Certainly, for those who did believe, the miraculous beneficence of the lance was plain. On the very day when it was found, Kerbogha’s army came down off the mountain, leaving only a passive garrison to guard the citadel. Some said it was because they were exhausted, parched of water and broken by too many days of defeat. But Bohemond himself declared that a single further assault would have shattered his ranks, and so this respite was ascribed to the lance. Indeed, its power seemed to have robbed Kerbogha of all stomach for battle: not only did he withdraw from the mountain, but he did not seek to break down our defences elsewhere either. He disposed his army around Antioch’s walls, besieging the gates and bridges, and waited for us to starve.
And there, even the most fervent advocates of the lance began to lose faith. Kerbogha’s new strategy saved us from the press of battle, but nothing could cure the misery of our condition. Famine consumed us. Each day it seemed there was nothing to eat, yet each day after there was less. Limbs shrank into themselves until skin and bone fused together, while bellies – by some cruel junction of humours – swelled as if we had gorged ourselves. Men pulled apart dung with their bare hands, seeking even a single grain which might remain undigested. We stripped the trees of their leaves and ate those, boiling them into green soups to stretch them further. Afterwards it looked as though winter had come to the orchards. The few who still had horses cut open the beasts’ veins, draining their blood into cups and drinking it. One day I saw a Lotharingian knight lead his horse through the streets, shouting that for a bezant any man could buy the cup of salvation. Later, I saw a mob chase him away, hurling abuse and stones and beating on his heels with sticks. I could not tell if it was the greed or the blasphemy which had offended them.
Such was our hunger that time itself seemed to contract. Counting now, it seems impossible that a mere twelve days passed from taking the city to finding the lance but that we endured a full two weeks of starvation afterwards.

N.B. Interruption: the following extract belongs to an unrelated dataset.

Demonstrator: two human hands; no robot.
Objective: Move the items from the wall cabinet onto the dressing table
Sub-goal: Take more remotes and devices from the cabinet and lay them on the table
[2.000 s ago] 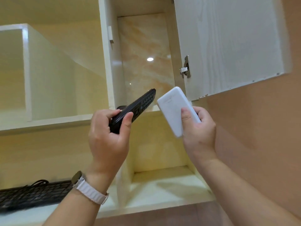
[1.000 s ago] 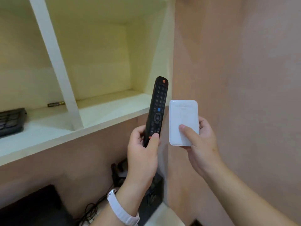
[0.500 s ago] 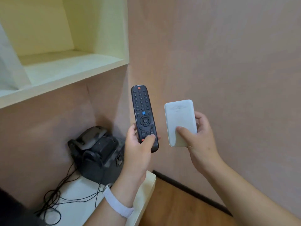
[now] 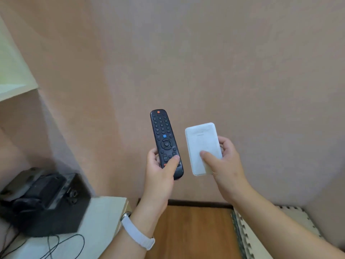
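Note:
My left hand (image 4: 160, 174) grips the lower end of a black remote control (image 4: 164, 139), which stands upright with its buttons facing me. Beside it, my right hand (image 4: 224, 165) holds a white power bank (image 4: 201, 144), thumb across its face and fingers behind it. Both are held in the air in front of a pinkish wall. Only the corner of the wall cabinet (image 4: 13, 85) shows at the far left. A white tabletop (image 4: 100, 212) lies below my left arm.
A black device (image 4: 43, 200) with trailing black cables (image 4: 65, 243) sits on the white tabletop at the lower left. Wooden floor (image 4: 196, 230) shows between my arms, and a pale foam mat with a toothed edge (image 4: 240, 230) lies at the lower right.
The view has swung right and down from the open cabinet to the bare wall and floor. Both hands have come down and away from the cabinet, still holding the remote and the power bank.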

With no battles, and no strength, the period passed like a dream. My sight grew hazy, as if I was fading from the world, and my mouth was filled with a sweetness like ripe fruit, though I had eaten none in months. Every day I sat on my tower, half-asleep, staring out on the vastness of Kerbogha’s camp, the opulence of his tents and the brilliance of the horsemen who rode between them. At night, I lay half-awake on my stony bed, listening to the bleating of the herds that Kerbogha’s army had brought to feed themselves. I remembered the pagan legend of King Tantalus, neck-high in water but ravaged by an unquenchable thirst, and wondered if the lance had brought us not to Heaven but to Hell.
One evening, while Anna and I lay sleepless in the tower, I confessed the secret of my part in the city’s downfall, my guilt for the slaughter that followed. It had weighed so heavy on my soul that I feared it might be too enormous to reveal, but now I did not have the strength to withhold it. It poured out, almost unbidden, and Anna listened in silence. When I was done, I could hardly bear to hear her response.
Again she surprised me. Her words were neither harsh nor angry, but gentle. ‘It was not your doing. If we had not come into the city, Kerbogha would have crushed us in our camp. What happened afterwards, the slaughter of the Ishmaelites – that is for the Normans to repent, if God will forgive them. You cannot take the burden of their sins upon yourself. There was only ever one man who did that, and he died a thousand years ago.’
Reason told me that she spoke truly, but reason alone could not wash my conscience clean. Yet her words proved to be a balm: at first they made little difference, but over time, working their way into the wound, they began to knit together the lacerations in my soul, to heal me. Even so, the scar would remain.